Draupadi éclata alors en sanglots et posa sa tête sur la poitrine de Bhima, qui conçut un plan dont il fit part à Draupadi pour en finir avec Kitchaka.
Tel est pris qui croyait prendre
Le lendemain matin, Draupadi ne résista nullement aux avances de Kitchaka.
— Je ferai tout ce que tu voudras, lui-dit-elle, mais à une condition: ni tes amis ni tes frères ne doivent être informés de notre union. Je ne veux pas être prise en défaut par mes époux. Près d’ici se trouve la salle de danse du roi Virata, déserte à la nuit tombée. Viens donc m’y rejoindre ce soir en secret.
Le cœur palpitant de désir pour Draupadi, Kitchaka passa le reste de la journée à se pomponner. Cet idiot ignorait que la mort l’attendait, qu’il était comme une flamme sur le point de s’éteindre. Pendant ce temps, dans les cuisines, Draupadi et Bhima préparaient la suite des événements. Le soir venu, Bhima, vêtu de façon fort originale, se rendit dans la salle de danse pour y attendre Kitchaka, comme un lion attend un cerf. Au cœur de la nuit, le prétendant alla discrètement au point de rendez-vous et s’approcha de la couche disposée dans un coin de la pièce. Y sentant une présence, il s’agenouilla et dit à ce qu’il croyait être Draupadi:
— Ô reine de beauté, Me voici donc à tes côtés. Tous mes trésors sont désormais tiens.
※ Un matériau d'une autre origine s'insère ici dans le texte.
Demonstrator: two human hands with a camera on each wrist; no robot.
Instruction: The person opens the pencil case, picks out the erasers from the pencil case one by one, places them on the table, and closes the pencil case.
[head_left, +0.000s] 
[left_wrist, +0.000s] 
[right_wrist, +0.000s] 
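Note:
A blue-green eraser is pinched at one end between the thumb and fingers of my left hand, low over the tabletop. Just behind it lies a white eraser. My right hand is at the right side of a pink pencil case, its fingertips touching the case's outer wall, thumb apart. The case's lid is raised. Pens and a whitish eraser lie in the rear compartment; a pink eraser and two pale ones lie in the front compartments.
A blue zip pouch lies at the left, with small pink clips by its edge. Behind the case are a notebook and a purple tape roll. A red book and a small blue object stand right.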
Mais c’est plutôt Bhima qui lui répondit:
— Tu peux toujours rêver! Tu n’as toutefois pas encore senti mon étreinte.
Ayant prononcé ces mots, Bhima poussa un cri terrifiant et ajouta:
— À ta mort, mon épouse se réjouira, et nous pourrons tous enfin vivre en paix.
Puis il saisit Kitchaka par les cheveux, et s’ensuivit un combat corps à corps. On aurait dit deux taureaux se battant pour une vache. Ils se frappaient tour à tour et hurlaient à pleins poumons. L’édifice en tremblait. À maintes reprises, Bhima fit tournoyer Kitchaka, puis, le tenant par la gorge, cloué au sol, il le frappa de ses genoux jusqu’à ce que soient brisés tous les os de son corps et qu’il rende son dernier souffle.
Une fin brutale
Sa colère n’étant cependant toujours pas encore complètement apaisée, Bhima enfonça les bras, les jambes et la tête de Kitchaka dans le tronc de ce dernier, et le transforma ainsi en une boule de chair qu’il alla montrer à Draupadi.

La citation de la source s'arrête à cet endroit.